■ The task ■
The listing that follows is to be repeated exactly.

■ Provided material ■
__________________________________________________

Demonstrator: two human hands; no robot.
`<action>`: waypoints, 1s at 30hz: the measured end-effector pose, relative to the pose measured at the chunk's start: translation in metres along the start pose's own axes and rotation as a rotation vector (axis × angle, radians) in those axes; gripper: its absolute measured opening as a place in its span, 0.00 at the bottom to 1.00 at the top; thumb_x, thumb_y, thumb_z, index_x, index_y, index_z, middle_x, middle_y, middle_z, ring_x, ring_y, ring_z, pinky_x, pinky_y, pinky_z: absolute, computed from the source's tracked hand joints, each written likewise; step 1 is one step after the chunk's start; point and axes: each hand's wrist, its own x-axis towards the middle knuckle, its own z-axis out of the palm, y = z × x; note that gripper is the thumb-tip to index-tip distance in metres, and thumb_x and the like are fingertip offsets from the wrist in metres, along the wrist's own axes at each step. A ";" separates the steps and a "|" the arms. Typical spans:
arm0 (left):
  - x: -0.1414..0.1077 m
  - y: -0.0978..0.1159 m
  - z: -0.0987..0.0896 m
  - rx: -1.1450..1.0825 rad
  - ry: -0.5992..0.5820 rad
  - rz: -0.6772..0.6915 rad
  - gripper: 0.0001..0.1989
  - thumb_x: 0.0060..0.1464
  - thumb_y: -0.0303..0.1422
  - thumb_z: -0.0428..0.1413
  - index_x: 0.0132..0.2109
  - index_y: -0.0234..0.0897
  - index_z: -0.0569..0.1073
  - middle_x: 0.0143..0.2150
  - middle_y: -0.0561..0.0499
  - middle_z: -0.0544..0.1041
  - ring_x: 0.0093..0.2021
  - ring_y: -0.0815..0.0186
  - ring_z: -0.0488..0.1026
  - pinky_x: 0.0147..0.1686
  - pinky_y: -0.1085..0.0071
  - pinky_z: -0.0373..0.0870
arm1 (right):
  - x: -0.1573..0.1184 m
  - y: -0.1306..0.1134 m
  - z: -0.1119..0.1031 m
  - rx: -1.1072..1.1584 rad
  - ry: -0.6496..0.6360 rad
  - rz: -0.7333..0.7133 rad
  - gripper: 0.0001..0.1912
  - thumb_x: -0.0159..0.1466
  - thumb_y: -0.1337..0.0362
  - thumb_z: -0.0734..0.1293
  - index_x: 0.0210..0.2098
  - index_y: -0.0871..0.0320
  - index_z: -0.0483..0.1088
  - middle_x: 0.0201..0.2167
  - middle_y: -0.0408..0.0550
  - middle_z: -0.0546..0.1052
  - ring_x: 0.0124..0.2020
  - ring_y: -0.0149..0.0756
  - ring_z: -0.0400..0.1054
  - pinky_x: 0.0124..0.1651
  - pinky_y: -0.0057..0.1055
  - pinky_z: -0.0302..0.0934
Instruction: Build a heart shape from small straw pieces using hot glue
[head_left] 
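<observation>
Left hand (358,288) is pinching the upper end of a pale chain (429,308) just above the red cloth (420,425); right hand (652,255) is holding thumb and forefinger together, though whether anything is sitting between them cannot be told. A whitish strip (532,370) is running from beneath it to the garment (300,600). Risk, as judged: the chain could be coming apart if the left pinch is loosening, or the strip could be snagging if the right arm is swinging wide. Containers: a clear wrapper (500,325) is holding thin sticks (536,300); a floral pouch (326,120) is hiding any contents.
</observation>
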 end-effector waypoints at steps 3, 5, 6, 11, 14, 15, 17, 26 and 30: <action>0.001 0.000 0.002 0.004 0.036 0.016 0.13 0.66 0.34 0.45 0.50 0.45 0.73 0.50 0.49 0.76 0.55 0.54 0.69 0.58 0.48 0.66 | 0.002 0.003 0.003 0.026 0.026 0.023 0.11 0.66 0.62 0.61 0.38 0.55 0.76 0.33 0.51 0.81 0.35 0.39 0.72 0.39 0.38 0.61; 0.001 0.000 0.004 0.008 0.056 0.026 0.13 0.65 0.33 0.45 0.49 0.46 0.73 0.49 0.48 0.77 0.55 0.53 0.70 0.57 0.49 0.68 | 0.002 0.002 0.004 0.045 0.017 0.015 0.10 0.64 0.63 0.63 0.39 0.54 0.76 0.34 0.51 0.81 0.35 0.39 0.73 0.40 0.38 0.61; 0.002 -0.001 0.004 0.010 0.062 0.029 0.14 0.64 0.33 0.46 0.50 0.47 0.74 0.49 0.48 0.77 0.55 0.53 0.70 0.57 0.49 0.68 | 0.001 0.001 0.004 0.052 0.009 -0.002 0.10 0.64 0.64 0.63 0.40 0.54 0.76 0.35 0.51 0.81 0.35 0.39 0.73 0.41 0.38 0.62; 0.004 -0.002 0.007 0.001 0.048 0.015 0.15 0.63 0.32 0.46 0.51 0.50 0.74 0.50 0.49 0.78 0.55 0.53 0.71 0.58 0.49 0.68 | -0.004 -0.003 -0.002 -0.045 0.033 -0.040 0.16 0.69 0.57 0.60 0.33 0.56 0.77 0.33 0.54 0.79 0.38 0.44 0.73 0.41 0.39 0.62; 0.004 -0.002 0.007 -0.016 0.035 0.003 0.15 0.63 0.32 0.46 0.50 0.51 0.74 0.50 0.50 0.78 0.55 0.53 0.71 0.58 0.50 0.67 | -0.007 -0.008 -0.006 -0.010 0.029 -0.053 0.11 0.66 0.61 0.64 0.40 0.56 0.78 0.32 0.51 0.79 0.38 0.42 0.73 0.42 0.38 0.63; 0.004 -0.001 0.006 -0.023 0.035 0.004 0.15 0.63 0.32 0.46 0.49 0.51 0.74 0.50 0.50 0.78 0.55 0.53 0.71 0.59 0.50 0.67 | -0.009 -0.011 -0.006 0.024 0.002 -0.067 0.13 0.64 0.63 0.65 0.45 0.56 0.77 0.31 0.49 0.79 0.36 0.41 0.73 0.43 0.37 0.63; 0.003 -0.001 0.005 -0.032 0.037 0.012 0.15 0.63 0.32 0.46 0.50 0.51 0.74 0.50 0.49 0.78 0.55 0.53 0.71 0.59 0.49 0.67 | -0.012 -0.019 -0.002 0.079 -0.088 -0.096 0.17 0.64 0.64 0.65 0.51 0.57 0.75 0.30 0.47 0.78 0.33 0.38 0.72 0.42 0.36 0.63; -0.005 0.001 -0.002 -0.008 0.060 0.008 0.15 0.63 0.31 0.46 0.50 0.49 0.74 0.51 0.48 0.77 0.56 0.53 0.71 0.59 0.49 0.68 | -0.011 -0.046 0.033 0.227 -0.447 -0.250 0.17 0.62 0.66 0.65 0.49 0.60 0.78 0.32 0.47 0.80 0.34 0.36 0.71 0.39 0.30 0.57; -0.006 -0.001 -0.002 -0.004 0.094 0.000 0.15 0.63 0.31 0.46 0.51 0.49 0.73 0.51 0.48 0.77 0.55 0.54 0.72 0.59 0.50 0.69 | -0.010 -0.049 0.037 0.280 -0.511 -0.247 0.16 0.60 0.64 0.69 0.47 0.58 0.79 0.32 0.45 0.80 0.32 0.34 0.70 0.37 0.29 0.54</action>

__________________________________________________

■ Exercise solution ■
Demonstrator: two human hands; no robot.
`<action>`: waypoints, 1s at 30hz: the measured end-effector pose, relative to the pose measured at the chunk's start: translation in metres along the start pose's own axes and rotation as a rotation vector (axis × angle, radians) in those axes; gripper: its absolute measured opening as a place in its span, 0.00 at the bottom to 1.00 at the top; thumb_x, thumb_y, thumb_z, index_x, index_y, index_z, middle_x, middle_y, middle_z, ring_x, ring_y, ring_z, pinky_x, pinky_y, pinky_z: absolute, computed from the source's tracked hand joints, each written likewise; step 1 is one step after the chunk's start; point and axes: each hand's wrist, its own x-axis towards the middle knuckle, its own z-axis out of the palm, y = z × x; note that gripper is the thumb-tip to index-tip distance in metres, and thumb_x and the like are fingertip offsets from the wrist in metres, along the wrist's own axes at each step. A ";" separates the steps and a "|" the arms. Typical spans:
arm0 (left):
  - x: -0.1414..0.1077 m
  - y: -0.0978..0.1159 m
  - z: -0.0987..0.0896 m
  - rx: -1.1450..1.0825 rad
  - ry: -0.5992..0.5820 rad
  - rz: -0.6772..0.6915 rad
  - gripper: 0.0001..0.1989
  - thumb_x: 0.0060..0.1464
  - thumb_y: -0.0303..0.1422
  - thumb_z: -0.0428..0.1413
  - index_x: 0.0132..0.2109
  - index_y: -0.0234..0.0897
  - index_z: -0.0569..0.1073
  - middle_x: 0.0143..0.2150
  - middle_y: -0.0561..0.0499
  - middle_z: -0.0544..0.1041
  - ring_x: 0.0093..0.2021
  - ring_y: -0.0815..0.0186
  - ring_z: -0.0488..0.1026
  - pinky_x: 0.0147..0.1686
  - pinky_y: -0.1085..0.0071
  - pinky_z: -0.0373..0.0870
arm1 (right):
  - x: -0.1573..0.1184 m
  - y: -0.1306..0.1134 m
  - z: -0.1119..0.1031 m
  - rx: -1.1072..1.1584 rad
  - ry: -0.6496..0.6360 rad
  - rz: -0.7333..0.7133 rad
  - gripper: 0.0001..0.1912
  - thumb_x: -0.0159..0.1466
  - thumb_y: -0.1337..0.0362
  - thumb_z: -0.0734..0.1293
  - index_x: 0.0210..0.2098
  - index_y: -0.0871..0.0320
  - index_z: -0.0483..0.1088
  - middle_x: 0.0201..0.2167
  - middle_y: -0.0408..0.0550
  - middle_z: -0.0546..0.1052
  - ring_x: 0.0124..0.2020
  - ring_y: -0.0149..0.0756
  - ring_z: -0.0400..0.1054
  - pinky_x: 0.0124..0.1651
  - pinky_y: -0.0057..0.1055
  - pinky_z: -0.0302..0.0934
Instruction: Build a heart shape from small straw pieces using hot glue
[head_left] 
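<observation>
Left hand (358,288) is pinching the upper end of a pale chain (429,308) just above the red cloth (420,425); right hand (652,255) is holding thumb and forefinger together, though whether anything is sitting between them cannot be told. A whitish strip (532,370) is running from beneath it to the garment (300,600). Risk, as judged: the chain could be coming apart if the left pinch is loosening, or the strip could be snagging if the right arm is swinging wide. Containers: a clear wrapper (500,325) is holding thin sticks (536,300); a floral pouch (326,120) is hiding any contents.
</observation>
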 end-effector waypoints at steps 3, 5, 6, 11, 14, 15, 17, 26 and 30: <action>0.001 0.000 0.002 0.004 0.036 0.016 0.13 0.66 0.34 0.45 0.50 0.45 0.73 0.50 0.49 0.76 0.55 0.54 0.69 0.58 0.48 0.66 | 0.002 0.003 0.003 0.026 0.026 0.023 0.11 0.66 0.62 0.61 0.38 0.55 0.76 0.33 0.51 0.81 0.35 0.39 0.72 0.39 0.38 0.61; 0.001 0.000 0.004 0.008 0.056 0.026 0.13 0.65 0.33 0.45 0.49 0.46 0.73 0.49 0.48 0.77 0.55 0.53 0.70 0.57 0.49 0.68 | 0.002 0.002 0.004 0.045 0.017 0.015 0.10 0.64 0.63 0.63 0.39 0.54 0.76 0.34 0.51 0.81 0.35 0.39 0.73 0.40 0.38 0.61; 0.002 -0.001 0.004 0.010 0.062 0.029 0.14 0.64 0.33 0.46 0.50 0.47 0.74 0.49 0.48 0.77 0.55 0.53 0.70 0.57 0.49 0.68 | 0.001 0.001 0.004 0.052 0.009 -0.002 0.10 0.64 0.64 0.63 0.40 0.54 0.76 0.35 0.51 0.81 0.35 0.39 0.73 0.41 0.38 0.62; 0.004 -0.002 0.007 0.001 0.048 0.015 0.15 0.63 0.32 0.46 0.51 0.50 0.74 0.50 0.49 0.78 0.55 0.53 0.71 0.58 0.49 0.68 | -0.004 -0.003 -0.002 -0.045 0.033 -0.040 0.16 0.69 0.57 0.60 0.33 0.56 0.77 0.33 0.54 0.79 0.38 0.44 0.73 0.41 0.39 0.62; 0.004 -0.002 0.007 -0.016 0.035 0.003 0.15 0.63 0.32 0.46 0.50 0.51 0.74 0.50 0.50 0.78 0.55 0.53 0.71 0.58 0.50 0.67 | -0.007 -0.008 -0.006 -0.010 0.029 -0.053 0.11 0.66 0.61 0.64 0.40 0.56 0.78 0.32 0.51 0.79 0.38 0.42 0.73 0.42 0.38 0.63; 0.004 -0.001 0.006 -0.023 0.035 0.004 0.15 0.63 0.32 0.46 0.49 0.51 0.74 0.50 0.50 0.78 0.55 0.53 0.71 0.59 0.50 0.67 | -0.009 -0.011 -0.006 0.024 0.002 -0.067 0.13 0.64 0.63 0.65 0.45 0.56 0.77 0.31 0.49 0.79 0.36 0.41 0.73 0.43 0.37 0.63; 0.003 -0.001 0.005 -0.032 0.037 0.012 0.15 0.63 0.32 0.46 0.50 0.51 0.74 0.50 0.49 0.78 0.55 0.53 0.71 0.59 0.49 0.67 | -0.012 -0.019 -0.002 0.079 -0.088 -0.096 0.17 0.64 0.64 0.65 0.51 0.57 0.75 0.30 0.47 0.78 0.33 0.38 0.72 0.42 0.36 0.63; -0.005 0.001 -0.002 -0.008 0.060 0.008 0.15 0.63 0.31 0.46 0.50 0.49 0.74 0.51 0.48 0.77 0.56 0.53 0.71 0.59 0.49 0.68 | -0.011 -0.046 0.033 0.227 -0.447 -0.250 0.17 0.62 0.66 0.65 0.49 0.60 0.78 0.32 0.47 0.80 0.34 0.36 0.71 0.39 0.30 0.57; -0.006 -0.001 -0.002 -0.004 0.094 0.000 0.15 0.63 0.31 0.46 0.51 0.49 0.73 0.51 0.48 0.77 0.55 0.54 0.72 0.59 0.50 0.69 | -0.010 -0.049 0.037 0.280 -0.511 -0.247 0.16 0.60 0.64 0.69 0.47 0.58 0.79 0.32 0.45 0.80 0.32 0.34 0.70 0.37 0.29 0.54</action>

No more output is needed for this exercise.